Marceline Desbordes-Valmore(1786-1859) poétesse française 

 

 

Le petit mécontent

 

Mère, je veux crier et faire un grand tapage.

Comment, je ne peux pas tous les jours être sage !

Non, mère, c’est trop long tous les jours, tous les jours !

Le monsieur l’a bien dit : "Rien ne dure toujours."

Tant mieux ! je vais m’enfuir et crier comme George.

Qui m’en empêchera ?

— Personne. À pleine gorge,

Vous pouvez, cher ami, vous donner ce régal.

Mais vous serez malade…

— Oh ! cela m’est égal :

George ne meurt jamais.

— George afflige sa mère.

Un enfant mal appris est une joie amère.

— Je reviendrai t’aimer.

— M’aimer sans m’obéir ?

Déserter ton devoir, enfant, c’est me trahir.

Je crains, moi, qu’avant peu personne ne vous aime,

Et vous vous ferez peur tout seul avec vous-même.

— Non ! George n’a pas peur dans le cabinet noir.

 

Il dit que c’est tout brun comme quand c’est le soir ;

Pas plus.
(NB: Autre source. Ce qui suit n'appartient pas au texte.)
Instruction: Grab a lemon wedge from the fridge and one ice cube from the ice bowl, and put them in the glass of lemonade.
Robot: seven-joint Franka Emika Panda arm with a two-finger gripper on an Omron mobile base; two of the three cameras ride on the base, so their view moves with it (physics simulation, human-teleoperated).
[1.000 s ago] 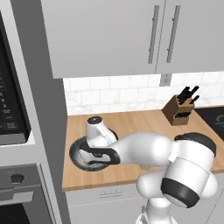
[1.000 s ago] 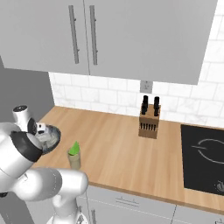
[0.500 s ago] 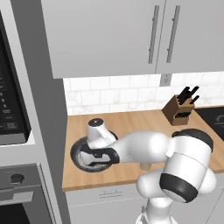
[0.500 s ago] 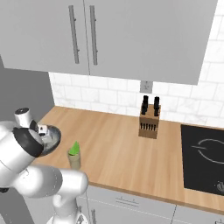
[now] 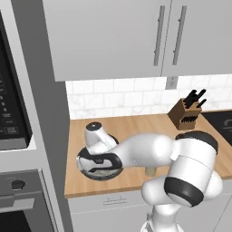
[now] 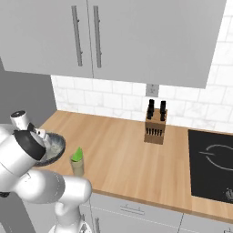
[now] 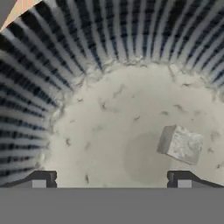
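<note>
The ice bowl (image 5: 87, 168) stands at the left end of the wooden counter, dark speckled outside and pale inside (image 7: 109, 127). My hand hangs straight over it. In the hand view my gripper (image 7: 111, 179) is open, both fingertips (image 7: 43, 178) low above the bowl's floor. One ice cube (image 7: 181, 144) lies just above the right fingertip, outside the gap between the two. The glass of lemonade (image 6: 77, 167) stands right of the bowl (image 6: 55, 144) with the lemon wedge (image 6: 78, 154) sticking out of its top. The fridge is out of view.
A wooden knife block (image 6: 154, 127) stands at the back by the tiled wall. A black cooktop (image 6: 214, 164) takes up the counter's right end. A black-fronted wall oven (image 5: 13, 118) fills the tall cabinet to the left. Grey wall cabinets (image 5: 136, 36) hang overhead.
My hand has shifted slightly left over the ice bowl. The jaws have stayed open, and the glass and the bowl have not moved.
</note>
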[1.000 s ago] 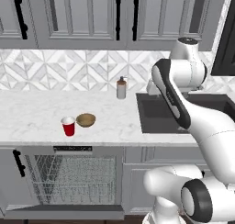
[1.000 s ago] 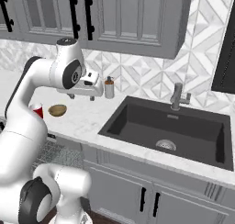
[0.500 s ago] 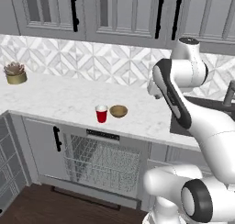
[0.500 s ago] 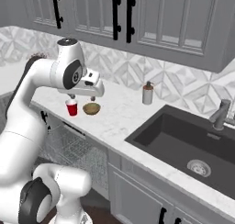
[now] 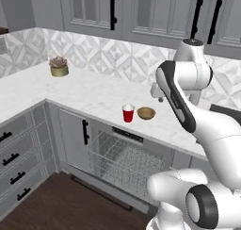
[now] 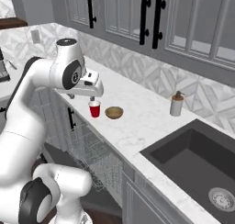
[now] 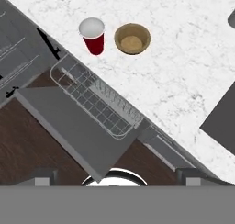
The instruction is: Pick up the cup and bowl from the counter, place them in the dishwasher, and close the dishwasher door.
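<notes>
The whole room has slid sideways across both base views over the last second: that is the base driving along the cabinets, not the dishes moving. It now stands squarely before the open dishwasher, which puts both the load and its destination within the arm's reach; nothing has been lifted yet.

Nearest me, the dishwasher door lies dropped flat over the dark wood floor, its long edge running parallel to the worktop front, with the wire rack pulled out above it.

Just beyond, near the worktop's front edge, the cup stands upright, mouth up, its long axis vertical. The bowl sits close beside it, apart, opening upward.

The hand hangs above them, carrying nothing; whether its fingers are apart I cannot tell.

Farther back stand a soap bottle and a potted plant.
</notes>
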Controlling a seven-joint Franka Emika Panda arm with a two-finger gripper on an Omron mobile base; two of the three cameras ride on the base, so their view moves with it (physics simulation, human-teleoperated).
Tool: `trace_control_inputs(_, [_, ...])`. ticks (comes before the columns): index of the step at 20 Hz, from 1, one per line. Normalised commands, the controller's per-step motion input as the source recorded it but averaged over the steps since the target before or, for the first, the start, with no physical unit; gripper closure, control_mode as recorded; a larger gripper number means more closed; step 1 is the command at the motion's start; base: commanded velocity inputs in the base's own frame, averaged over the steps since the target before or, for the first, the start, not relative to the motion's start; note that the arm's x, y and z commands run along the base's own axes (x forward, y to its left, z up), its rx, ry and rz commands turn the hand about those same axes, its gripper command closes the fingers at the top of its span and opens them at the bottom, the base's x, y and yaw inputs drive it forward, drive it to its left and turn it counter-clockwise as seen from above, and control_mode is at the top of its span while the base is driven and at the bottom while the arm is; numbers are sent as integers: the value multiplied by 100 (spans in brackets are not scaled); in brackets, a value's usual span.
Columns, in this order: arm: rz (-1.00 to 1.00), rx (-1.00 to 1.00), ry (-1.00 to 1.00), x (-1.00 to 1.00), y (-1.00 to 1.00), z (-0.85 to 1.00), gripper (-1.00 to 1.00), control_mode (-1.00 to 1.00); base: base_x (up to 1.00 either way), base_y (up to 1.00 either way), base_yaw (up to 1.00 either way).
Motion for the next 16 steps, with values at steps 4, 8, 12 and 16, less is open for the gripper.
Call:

Et puis il chante à travers la serrure ;

Il se moque des grands, il fait le coq, il jure.

C’est brave de chanter sans jour et sans flambeau !

Je veux être méchant pour voir.

— Ce sera beau !

— Je veux être grondé : gronde donc.

— Pourquoi faire ?

Vous me faites pitié.

— Je suis las de me taire !

J’ai cassé mon cheval ; j’ai mis de l’encre à tout ;

Regarde ma figure !

— Oui, c’est laid jusqu’au bout.

Mais qui vous a donné ce faux air de courage ?

Hier encor, priant Dieu qu’il vous rendît bien sage,

Vous vouliez ressembler à notre vieux cousin.

— Je n’avais pas été chez le petit voisin.

Il bat des pieds très-bien quand on le contrarie ;

Il ne dit pas bonjour, même quand on l’en prie !…

Ah ! ah ! c’est qu’on est fier d’être mis en prison !

— Beaucoup de grands enfants y perdent la raison.

Pour leurs mères surtout c’est une triste gloire !

Restez libre et soumis, si vous voulez m’en croire.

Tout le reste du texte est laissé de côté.